◆ Exercise aim ◆
Supply the number of lines in the data below that hold "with", and let that number be the whole answer.

◆ Raw data ◆
[Start of Attachment]

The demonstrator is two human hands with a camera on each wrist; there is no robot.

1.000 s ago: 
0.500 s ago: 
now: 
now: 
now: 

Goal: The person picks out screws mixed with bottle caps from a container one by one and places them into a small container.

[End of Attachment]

◆ Exercise response ◆
2